Analysis of experience in workmen's compensation for heart cases. Factors influencing the decision re compensability in heart attacks occurring among industrial workers

Autor: Gordon G. Bergy, Donal R. Sparkman
Rok vydání: 1966
Předmět:
Zdroj: Circulation. 33(3)
ISSN: 0009-7322
Popis: In this study of industrial insurance experience in cardiac cases in the State of Washington, particular attention was given to the consistency of medical opinion regarding causal relation of effort to heart attack and to the role of physicians in arriving at decisions as to such causal relationship. Four hundred thirty-one cardiac claims (53% of the total claims) submitted to the Washington State Department of Labor and Industries between 1950 and 1958 were reviewed.

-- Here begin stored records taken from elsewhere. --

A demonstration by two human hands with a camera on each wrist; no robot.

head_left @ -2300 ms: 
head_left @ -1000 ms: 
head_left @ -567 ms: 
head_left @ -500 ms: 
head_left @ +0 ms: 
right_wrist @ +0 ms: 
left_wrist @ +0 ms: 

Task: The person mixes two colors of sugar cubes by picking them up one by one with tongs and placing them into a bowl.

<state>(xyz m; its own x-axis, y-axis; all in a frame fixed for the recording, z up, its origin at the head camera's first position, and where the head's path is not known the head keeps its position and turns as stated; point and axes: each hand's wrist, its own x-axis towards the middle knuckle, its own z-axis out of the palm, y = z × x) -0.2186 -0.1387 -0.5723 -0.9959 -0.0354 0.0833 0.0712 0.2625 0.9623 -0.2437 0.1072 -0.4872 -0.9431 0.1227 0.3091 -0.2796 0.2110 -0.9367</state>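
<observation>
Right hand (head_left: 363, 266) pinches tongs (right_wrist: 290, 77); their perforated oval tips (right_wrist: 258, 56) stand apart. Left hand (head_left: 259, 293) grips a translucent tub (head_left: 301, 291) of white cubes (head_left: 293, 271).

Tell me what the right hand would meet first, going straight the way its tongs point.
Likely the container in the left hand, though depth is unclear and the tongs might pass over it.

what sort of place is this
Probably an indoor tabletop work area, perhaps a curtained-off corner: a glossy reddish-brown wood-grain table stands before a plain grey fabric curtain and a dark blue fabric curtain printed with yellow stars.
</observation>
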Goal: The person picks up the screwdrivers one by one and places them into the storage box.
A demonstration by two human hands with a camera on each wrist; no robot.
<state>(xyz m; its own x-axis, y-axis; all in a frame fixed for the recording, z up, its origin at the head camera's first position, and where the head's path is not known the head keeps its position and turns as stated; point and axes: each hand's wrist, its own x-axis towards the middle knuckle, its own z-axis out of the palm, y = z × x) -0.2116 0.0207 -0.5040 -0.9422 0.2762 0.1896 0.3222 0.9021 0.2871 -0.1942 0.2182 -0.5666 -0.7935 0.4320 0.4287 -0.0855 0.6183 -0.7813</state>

Twenty-one and three-tenths per cent of the claimants had documented prior heart disease. Only 6.6% had previous accepted claims for heart disease. At least 78% of all claimants whose records were studied had coronary heart disease and of the deaths, 97.8% were due to manifestations of atherosclerosis. Cardiac trauma was a rarity, occurring in 0.6% of the total and was nonfatal in all cases. In the opinion of the authors causal relationship to the work being performed was present in 71% of the "death" cases in which compensation was allowed; conversely, it was demonstrable in only 31% of the cases of living claimants in which compensation was granted. After the introduction of criteria for causal relationship by the Washington State Heart Association and internist panels, the following changes occurred: (1) The consistency of the assessment of causal relationship to accepted medical opinion improved, for (a) rejection of claims, where causal relationship to work existed, were fewer, and (b) the acceptance of claims where causal relationship was lacking, decreased. (2) The incidence of appeals decreased. Thus, criteria for guidance of physicians in the determination of causal relationship appear to be valuable, and determination of causal relationship and rating of disability may be better performed by a person other than the patient's attending physician.